Ein Blick für Proportionen
„Man entwickelt einen Blick für Proportionen“, schildert Marina Gärtner einen weiteren Aspekt der steten Übung. Sie schnitzt Namen von Hochzeitspaaren und Geburtstagskindern, Logos von Firmen und Schriftzüge von Aktionen. So wünschte sich ein Sehnder Bauunternehmer die Abbildung seines geplanten Projektes, das Marina Gärtner aus einer Wassermelonenschale herausarbeitete. „Die grüne Wassermelone ist mein Lieblingsobst“, sagt sie. Ein Kürbis ist ähnlich gut geeignet. Allerdings geht es bei ihrer Bearbeitung nicht so tief ins Fruchtfleisch wie bei Laternen-Kürbis-Produzenten. Marina Gärtner entfernt nur Teile der festen, farbigen oberen Schicht. „Je kräftiger der Kontrast zwischen Schale und Fruchtfleisch ausfällt, umso plakativer kommt das Wunschmotiv zur Geltung“, empfiehlt sie dunkel gefärbte Kürbissorten. Obwohl: „Ton in Ton sieht auch chic aus“, fügt sie hinzu.
Selbst geschnitzt
Weil Wintertage lang werden können und die Beschäftigung mit Lebensmitteln gerade Trend ist, gibt Marina Gärtner gerne ein paar Tipps. „Wer einen Apfel in Spalten schneiden kann, dem gelingen auch andere Formen“, weckt sie Zuversicht. Um selbst eine Frucht zu verschönern, solle man zunächst den Umriss von Zahl, Buchstabe oder Motiv auf die Schale ritzen. Anschließend vorsichtig die Schale im Inneren des Umrisses abheben, damit das helle Fruchtfleisch sichtbar wird. Bei Sorten, deren Fruchtfleisch oxidiert, wie etwa einem Apfel, kann man mit ein paar Spritzern Zitronensaft den chemischen Prozess stoppen. „Man kann auch Vitamin C in der Apotheke kaufen und daraus eine wässrige Lösung herstellen und in eine Sprühflasche füllen“, rät Marina Gärtner. Möchte man bereits einige Stunden vor der Präsentation alles fertig haben, sollte das bearbeitete Obst oder Gemüse in Frischhaltefolie gewickelt und kühl gelagert werden.

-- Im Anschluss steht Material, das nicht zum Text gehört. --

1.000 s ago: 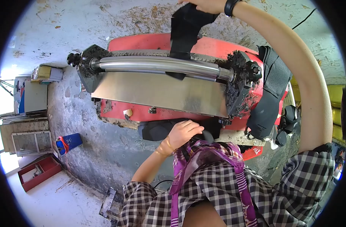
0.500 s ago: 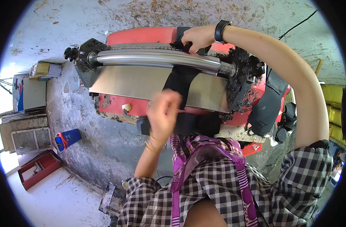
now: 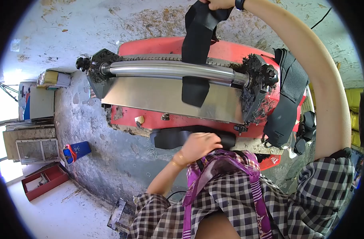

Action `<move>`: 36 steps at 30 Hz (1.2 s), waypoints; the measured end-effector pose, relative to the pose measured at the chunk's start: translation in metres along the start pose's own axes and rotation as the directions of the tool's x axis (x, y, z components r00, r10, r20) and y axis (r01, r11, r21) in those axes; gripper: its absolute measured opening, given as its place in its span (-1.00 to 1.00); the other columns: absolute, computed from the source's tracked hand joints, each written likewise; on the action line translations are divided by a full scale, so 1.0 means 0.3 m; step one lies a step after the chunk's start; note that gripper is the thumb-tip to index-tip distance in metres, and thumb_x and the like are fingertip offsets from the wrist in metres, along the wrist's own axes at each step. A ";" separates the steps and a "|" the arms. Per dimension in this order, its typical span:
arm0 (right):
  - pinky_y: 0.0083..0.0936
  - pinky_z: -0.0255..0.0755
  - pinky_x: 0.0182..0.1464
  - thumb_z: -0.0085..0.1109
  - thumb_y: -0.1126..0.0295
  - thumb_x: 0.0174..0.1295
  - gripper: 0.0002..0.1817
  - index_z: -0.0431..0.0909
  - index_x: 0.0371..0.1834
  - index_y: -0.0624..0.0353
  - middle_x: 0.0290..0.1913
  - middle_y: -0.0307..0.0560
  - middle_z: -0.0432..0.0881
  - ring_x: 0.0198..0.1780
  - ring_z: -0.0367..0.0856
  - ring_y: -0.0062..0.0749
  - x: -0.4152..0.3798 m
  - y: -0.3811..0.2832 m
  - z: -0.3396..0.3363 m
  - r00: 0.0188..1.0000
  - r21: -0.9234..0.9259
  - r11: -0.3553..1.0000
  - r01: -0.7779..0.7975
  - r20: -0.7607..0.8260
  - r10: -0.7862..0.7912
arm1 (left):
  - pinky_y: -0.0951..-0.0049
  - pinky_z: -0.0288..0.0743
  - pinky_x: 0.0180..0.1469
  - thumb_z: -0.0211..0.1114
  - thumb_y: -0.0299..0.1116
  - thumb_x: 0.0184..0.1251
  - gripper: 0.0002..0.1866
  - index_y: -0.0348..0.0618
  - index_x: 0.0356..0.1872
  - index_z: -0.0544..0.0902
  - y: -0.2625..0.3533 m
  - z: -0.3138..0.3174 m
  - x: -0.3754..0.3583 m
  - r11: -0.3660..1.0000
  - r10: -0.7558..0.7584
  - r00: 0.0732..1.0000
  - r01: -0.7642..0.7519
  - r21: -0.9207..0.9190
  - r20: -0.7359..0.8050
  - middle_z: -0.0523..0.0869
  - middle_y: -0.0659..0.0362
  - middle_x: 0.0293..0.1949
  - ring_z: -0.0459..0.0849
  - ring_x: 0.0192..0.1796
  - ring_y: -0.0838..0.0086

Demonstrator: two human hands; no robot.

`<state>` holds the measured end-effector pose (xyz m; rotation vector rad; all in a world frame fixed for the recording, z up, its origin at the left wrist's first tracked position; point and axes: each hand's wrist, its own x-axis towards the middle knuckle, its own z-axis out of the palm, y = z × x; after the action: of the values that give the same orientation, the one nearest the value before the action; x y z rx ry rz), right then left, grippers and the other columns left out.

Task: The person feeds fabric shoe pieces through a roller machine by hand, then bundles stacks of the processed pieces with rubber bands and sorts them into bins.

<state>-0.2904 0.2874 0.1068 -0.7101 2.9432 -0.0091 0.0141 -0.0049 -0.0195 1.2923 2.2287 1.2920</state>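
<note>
Black strip [image 3: 196, 46] runs behind the steel roller [image 3: 170, 70] of the red machine [image 3: 148, 45], lower end over the metal plate [image 3: 150, 93]. Person's right hand [image 3: 219, 3], at the view's top edge, fingers clamped on the strip's upper end. Left hand [image 3: 201, 144] at black pieces [image 3: 169, 138] before the machine, fingers curled; cannot tell if gripping. More dark pieces [image 3: 283, 107] draped at right.

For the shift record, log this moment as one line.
left hand: over black pieces, grip unclear | right hand: holding black strip | black strip: under steel roller, near end over metal plate
</note>
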 end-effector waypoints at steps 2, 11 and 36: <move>-0.14 0.40 -0.22 0.12 0.51 0.10 -0.80 0.52 -0.17 0.25 -0.29 0.12 0.60 -0.28 0.53 -0.04 -0.005 0.036 0.043 0.995 0.071 0.995 0.064 -0.083 -0.058 | 0.39 0.52 -0.34 0.39 -0.34 0.13 -0.74 -0.21 -0.19 0.62 0.026 -0.148 -0.009 0.971 -0.226 0.973 0.222 -0.086 -0.039 0.70 0.10 -0.39 0.70 -0.39 0.32; -0.27 0.43 -0.20 0.14 0.39 0.05 -0.79 0.66 -0.29 0.24 -0.37 0.06 0.61 -0.25 0.58 -0.14 -0.083 -0.264 0.312 0.766 0.292 0.861 0.416 0.399 -0.505 | 0.41 0.55 -0.21 0.37 -0.39 0.14 -0.64 -0.28 -0.03 0.58 -0.070 -0.270 0.210 0.795 -0.586 0.767 0.606 -0.004 -0.263 0.72 0.00 -0.37 0.71 -0.35 0.24; -0.15 0.42 -0.22 0.09 0.50 0.01 -0.82 0.55 -0.28 0.25 -0.34 0.08 0.56 -0.31 0.53 -0.03 -0.069 -0.062 0.049 0.982 0.146 0.976 0.161 0.080 -0.174 | 0.42 0.58 -0.25 0.28 -0.53 0.18 -0.80 -0.23 -0.15 0.66 -0.027 -0.172 -0.014 0.949 -0.296 0.942 0.270 -0.162 -0.161 0.74 0.05 -0.34 0.74 -0.32 0.33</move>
<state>-0.2620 0.2808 0.0951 -0.9084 2.7542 -0.1889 -0.0188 -0.0391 0.0028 0.7948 2.2941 1.4697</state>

Zum gesunden Naschen animieren
Die Kinder von Marina und Tony Gärtner, vier und sechs Jahre alt, freuen sich über außergewöhnliche Figuren und Formen auf ihren Tellern und in der Brotdose für Kindergarten und Schule. „Wählt man bunte Farben und schneidet mundgerechte Stücke, dann werden Obst- und Gemüse sehr gerne genascht“, empfiehlt Marina Gärtners allen Menschen, die andere und sich selbst für Gesundes begeistern wollen.